WHAT TO WORK ON: Print exactly the lines below between the line holding "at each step" and the line holding "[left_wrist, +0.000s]", inclusive, and nothing more.

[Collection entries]

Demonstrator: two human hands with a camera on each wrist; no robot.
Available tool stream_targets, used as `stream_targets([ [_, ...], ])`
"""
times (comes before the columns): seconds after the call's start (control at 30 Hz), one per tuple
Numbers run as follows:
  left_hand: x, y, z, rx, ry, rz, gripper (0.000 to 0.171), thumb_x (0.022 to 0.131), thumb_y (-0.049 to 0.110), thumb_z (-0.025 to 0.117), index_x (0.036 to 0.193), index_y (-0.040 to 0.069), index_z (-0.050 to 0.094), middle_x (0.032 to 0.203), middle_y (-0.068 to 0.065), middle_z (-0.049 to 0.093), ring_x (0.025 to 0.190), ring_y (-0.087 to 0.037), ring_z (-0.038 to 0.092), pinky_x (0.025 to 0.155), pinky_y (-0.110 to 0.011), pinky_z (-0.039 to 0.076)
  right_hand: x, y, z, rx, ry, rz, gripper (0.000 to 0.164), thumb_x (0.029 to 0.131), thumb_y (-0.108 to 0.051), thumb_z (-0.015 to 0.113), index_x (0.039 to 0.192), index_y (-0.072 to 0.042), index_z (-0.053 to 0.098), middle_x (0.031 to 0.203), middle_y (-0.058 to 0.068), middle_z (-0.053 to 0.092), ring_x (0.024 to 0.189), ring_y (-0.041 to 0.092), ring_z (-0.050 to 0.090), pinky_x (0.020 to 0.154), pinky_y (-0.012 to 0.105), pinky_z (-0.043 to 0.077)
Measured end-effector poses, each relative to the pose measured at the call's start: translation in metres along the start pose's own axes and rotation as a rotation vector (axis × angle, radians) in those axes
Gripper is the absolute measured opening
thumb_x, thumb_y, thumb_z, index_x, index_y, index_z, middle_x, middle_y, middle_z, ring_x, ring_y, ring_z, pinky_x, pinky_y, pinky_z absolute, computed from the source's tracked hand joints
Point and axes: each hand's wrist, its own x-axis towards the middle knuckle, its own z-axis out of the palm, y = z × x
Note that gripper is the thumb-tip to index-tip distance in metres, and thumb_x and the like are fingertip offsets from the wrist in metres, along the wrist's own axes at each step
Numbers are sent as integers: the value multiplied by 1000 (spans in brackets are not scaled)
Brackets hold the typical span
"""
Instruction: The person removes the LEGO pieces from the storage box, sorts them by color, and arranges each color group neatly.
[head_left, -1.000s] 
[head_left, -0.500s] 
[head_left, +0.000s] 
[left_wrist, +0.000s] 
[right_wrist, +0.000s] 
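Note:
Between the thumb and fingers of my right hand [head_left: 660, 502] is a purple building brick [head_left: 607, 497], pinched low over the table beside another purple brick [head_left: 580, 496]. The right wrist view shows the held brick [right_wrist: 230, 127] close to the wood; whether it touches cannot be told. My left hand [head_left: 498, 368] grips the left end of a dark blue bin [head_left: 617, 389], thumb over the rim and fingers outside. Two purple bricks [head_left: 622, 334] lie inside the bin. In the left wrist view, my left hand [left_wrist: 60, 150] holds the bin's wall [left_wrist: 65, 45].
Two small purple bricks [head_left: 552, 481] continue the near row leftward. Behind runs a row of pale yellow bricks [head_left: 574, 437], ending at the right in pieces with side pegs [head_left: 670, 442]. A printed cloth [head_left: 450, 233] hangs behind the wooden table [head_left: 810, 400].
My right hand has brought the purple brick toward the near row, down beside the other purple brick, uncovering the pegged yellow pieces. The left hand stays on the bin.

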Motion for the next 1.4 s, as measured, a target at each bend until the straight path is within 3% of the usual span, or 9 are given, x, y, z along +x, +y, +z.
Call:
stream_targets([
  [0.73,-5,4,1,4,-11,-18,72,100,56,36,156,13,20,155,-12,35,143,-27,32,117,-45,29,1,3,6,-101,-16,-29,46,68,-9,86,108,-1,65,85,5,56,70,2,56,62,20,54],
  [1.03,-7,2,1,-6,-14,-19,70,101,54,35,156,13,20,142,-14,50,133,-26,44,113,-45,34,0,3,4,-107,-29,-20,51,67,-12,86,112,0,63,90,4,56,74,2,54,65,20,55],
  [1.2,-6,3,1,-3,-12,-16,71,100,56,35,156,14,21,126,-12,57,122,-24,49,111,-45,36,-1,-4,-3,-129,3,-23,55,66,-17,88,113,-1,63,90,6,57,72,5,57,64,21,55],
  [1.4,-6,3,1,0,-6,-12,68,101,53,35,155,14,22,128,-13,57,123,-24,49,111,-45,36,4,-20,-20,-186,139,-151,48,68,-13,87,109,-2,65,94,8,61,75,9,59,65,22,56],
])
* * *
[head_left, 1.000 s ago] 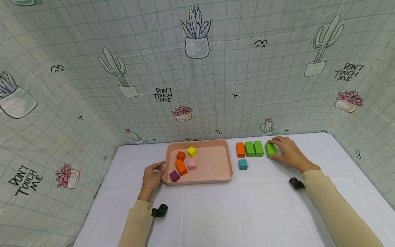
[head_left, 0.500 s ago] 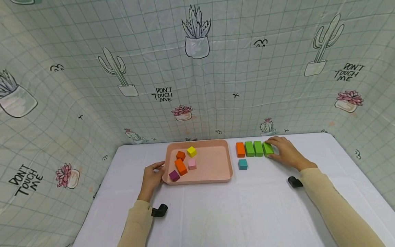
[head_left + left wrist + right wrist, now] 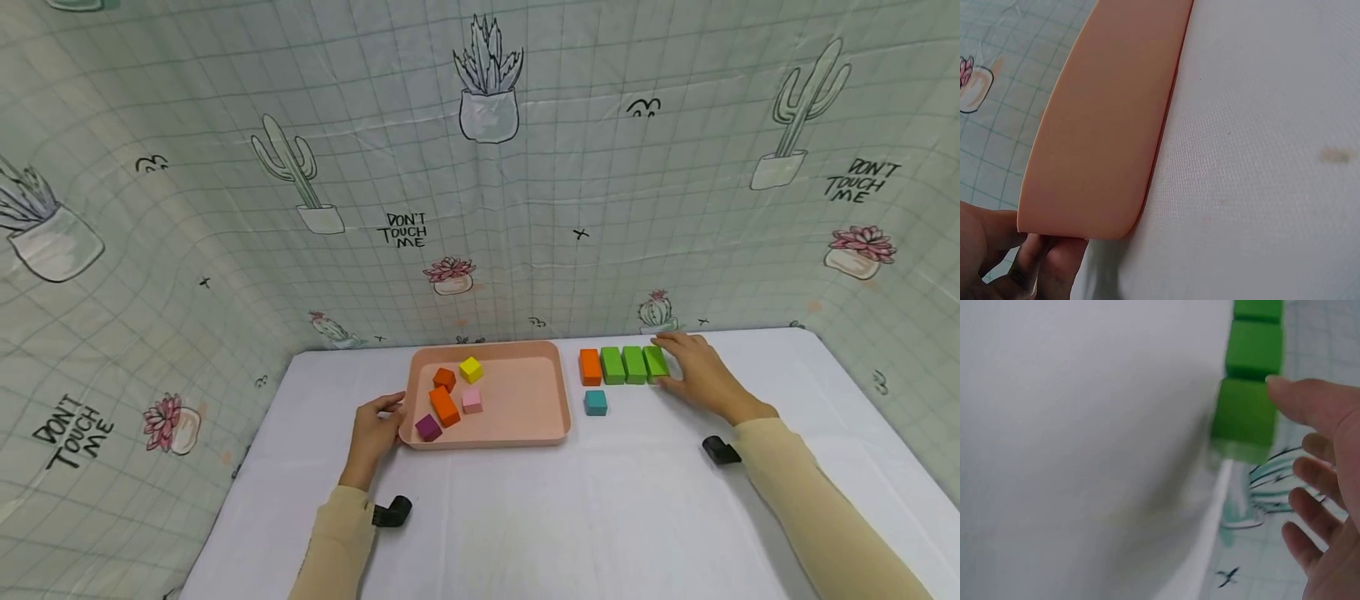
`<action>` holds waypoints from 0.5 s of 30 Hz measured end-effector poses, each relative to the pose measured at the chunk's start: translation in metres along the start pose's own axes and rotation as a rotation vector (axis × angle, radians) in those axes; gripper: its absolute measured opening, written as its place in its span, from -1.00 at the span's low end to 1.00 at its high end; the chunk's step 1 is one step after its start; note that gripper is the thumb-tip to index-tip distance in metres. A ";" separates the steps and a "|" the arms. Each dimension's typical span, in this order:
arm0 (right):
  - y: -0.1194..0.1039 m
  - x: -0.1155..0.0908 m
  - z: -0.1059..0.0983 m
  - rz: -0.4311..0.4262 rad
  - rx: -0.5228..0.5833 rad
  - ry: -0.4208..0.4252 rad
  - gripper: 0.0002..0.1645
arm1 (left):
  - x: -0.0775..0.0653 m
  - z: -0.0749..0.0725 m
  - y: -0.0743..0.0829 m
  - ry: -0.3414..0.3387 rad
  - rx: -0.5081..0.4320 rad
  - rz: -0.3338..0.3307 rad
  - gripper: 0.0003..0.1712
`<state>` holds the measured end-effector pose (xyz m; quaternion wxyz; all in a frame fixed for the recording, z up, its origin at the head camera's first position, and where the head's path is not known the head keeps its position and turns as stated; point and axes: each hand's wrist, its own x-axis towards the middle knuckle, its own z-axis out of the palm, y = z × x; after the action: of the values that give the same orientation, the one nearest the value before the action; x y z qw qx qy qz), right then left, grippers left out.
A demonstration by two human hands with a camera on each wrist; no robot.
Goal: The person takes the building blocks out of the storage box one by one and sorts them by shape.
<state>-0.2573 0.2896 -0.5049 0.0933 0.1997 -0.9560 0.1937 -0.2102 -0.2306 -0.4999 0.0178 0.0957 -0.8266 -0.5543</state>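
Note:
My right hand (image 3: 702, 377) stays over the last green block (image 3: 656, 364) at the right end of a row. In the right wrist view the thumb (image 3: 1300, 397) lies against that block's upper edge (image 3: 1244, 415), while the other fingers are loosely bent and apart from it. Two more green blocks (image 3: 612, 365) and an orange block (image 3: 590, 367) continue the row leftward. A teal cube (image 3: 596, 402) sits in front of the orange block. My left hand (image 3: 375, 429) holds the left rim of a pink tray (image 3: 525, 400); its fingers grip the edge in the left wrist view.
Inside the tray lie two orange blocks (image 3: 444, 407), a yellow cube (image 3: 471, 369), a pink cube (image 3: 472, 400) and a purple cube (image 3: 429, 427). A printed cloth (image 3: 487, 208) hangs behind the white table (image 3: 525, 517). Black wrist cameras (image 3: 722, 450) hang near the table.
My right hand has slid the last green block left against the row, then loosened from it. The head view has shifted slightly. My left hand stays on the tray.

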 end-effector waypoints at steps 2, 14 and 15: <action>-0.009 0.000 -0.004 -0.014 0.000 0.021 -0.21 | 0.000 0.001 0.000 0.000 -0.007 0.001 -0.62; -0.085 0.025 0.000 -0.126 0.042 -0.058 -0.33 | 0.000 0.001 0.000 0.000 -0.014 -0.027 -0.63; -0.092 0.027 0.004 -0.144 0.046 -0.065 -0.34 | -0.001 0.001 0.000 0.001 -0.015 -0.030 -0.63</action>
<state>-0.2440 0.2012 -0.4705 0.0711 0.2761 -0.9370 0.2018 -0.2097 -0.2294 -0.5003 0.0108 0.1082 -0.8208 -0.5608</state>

ANSWER:
Note that gripper is the thumb-tip to index-tip distance in metres, and thumb_x and the like are fingertip offsets from the wrist in metres, along the wrist's own axes at each step
Numbers are sent as integers: the value multiplied by 1000 (spans in brackets are not scaled)
Brackets hold the typical span
"""
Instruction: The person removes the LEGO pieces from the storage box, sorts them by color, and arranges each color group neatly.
[head_left, -1.000s] 
[head_left, -0.500s] 
[head_left, +0.000s] 
[left_wrist, +0.000s] 

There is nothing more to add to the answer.